• **Exercise**
Look below for the line that contains "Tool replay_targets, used", then copy it and each following line exactly, through and including the line that contains "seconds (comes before".
(Stored data Opens)
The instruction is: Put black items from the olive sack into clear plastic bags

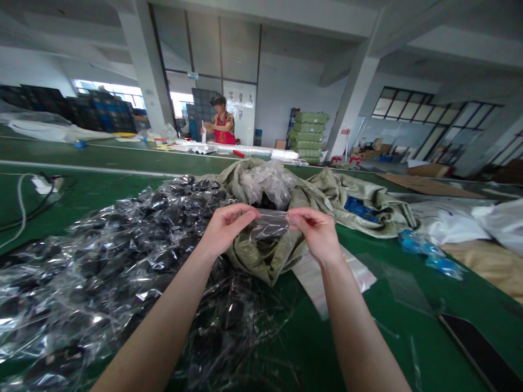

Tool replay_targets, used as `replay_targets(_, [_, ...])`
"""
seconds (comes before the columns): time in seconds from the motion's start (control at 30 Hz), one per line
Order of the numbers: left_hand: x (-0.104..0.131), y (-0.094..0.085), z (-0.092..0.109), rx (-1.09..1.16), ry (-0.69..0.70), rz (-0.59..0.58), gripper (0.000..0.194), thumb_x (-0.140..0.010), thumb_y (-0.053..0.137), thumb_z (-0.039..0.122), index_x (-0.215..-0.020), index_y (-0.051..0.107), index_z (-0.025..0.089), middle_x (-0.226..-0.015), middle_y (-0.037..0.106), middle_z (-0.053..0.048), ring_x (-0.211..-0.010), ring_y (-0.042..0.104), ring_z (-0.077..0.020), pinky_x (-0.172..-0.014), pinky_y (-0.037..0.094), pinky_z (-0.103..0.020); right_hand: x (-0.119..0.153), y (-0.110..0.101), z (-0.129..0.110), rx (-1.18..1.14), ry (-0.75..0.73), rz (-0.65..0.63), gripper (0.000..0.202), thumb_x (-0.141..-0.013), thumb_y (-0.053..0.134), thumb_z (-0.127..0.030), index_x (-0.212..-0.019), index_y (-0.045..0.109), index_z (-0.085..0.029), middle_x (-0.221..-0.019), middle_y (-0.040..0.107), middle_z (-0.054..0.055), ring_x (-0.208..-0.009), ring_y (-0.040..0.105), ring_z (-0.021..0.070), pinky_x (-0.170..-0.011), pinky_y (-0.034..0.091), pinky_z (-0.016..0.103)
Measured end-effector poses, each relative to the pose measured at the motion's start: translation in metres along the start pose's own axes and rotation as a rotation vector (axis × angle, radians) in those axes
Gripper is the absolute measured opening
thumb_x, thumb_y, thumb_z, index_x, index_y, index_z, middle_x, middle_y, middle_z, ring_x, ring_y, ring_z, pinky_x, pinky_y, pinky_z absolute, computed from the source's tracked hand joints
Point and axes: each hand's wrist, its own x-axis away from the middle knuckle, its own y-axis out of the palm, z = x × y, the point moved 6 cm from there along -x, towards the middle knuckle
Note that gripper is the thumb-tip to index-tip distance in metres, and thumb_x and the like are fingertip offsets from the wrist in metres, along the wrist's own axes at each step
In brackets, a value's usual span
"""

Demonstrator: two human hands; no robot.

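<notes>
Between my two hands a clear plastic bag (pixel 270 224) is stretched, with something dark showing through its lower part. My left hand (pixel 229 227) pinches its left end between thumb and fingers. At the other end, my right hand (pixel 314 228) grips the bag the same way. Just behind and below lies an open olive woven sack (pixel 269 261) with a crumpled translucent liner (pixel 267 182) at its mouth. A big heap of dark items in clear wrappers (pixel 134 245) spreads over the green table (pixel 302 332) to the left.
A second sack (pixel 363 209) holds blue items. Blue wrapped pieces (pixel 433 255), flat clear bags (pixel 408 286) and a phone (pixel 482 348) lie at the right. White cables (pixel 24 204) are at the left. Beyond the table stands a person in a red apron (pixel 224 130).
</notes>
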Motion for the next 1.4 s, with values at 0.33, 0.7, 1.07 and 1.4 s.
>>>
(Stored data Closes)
• **Exercise output**
Tool replay_targets, used as `replay_targets(_, [_, ...])`
"""
seconds (comes before the columns): time in seconds from the motion's start (control at 30 Hz), one per line

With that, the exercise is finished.